A headmaster said better pay and a free bush ride would encourage teachers to follow their profession in regional schools in South Australia.
- Regional schools have faced long-term problems finding teaching staff
- Riverland principal says more incentives needed to attract teachers
- The education sector wants to ensure that a new push to recruit teachers nationwide will mean more regional staff
Federal Education Minister Jason Clare yesterday called on his state and territory counterparts to meet to create a national strategy to stop educators leaving the field and attract more people to the profession.
He said the shortage was not about the flu and COVID-19 infections preventing teachers from entering the classroom, but about a drop in the number of people entering the profession and an increase in the number of teachers leaving.
Rivergum Christian College principal Jessica Richards said it was a familiar trend in regional education.
“Something like 50% of teachers drop out within their first five years of teaching,” Ms Richards said.
She said teachers were an aging population because younger teachers weren’t coming in to keep up with the demand.
“The pressure on teachers means they don’t hold up for the long haul because there’s so much being demanded of teachers these days,” Mr Richards said.
“Why would you stay in education when there are other options available to you, even though education is such a vital part of our society?”
The regional relay should be “encouraged”
SA Department of Education chief executive Martin Westwell said the department was looking at incentive options for regional teachers.
He said the department is looking for ways to create internships for education students to experience life in the country.
“We want the right people to move to rural areas who will get the most out of their lives and be quality teachers for our students,” Westwell said.

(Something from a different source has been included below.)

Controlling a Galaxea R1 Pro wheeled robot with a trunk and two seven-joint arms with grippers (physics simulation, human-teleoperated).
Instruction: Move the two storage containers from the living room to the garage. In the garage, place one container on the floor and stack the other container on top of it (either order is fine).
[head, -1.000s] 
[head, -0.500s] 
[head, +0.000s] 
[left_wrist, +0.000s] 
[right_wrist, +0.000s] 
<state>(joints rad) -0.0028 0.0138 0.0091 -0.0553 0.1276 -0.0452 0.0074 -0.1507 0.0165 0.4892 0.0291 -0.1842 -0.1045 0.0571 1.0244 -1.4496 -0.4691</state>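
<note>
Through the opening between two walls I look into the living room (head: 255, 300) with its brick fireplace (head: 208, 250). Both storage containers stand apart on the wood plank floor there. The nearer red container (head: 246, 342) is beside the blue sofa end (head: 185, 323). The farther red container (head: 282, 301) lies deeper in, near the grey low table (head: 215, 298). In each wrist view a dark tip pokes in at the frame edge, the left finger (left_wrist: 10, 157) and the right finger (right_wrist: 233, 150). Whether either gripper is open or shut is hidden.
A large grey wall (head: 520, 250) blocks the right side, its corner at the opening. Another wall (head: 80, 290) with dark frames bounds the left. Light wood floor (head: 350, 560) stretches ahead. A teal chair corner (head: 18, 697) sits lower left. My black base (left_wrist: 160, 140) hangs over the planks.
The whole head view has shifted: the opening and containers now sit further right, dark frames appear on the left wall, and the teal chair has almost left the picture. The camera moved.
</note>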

Catholic Education South Australia The director of education for the Diocese of Port Pirie, Nicchi Mardon, said the education sector should “strongly encourage” teachers to work in regional areas.
“We know that when people come to our communities, they don’t just come to a school, but to a city and a regional community and find it very rewarding,” she said.

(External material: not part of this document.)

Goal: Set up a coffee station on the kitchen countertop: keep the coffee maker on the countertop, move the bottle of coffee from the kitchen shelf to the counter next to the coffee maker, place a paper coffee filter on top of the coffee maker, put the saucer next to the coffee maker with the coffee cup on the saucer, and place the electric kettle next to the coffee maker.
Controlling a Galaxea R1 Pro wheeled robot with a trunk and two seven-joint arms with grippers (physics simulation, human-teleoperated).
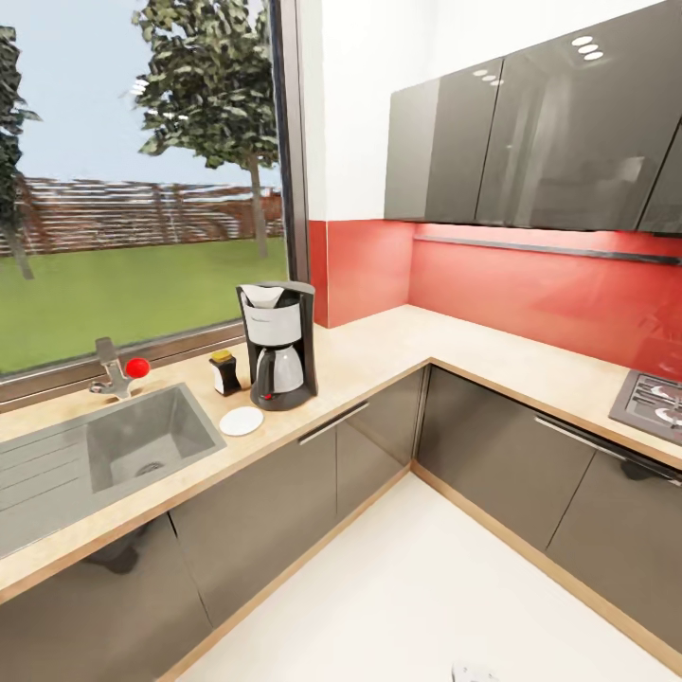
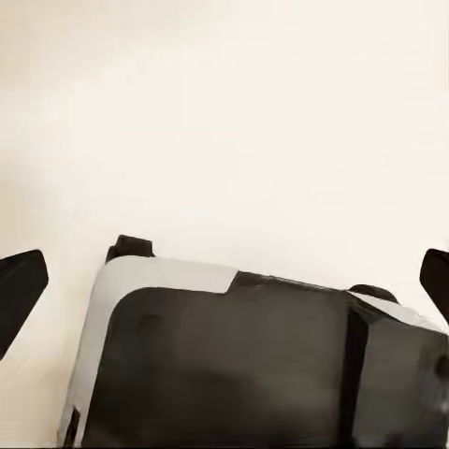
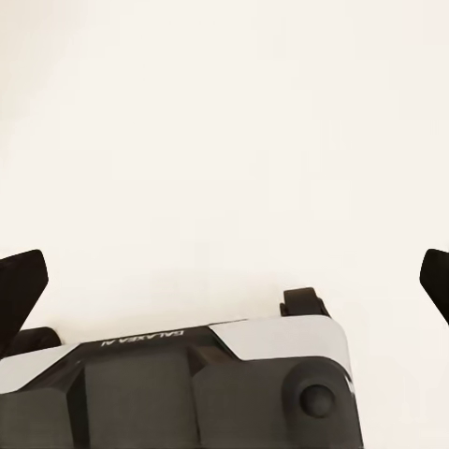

“There may be incentives as part of it, but the heart of it that draws people to come and stay is actually to experience an amazing community.”
Investing in the next generation
Ms Richards said covering moving costs and better pay for regional teachers were the first incentives to consider.
She said while regional education comes with its own challenges, it is rewarding work that offers unique experiences.
“There’s nothing quite like seeing an ‘a-ha’ moment when something clicks for a student where they jump to a whole new level of understanding a task,” Ms Richards said.
“I believe hugely in the next generation and we really need to invest in these young people and what better way to do that through education.”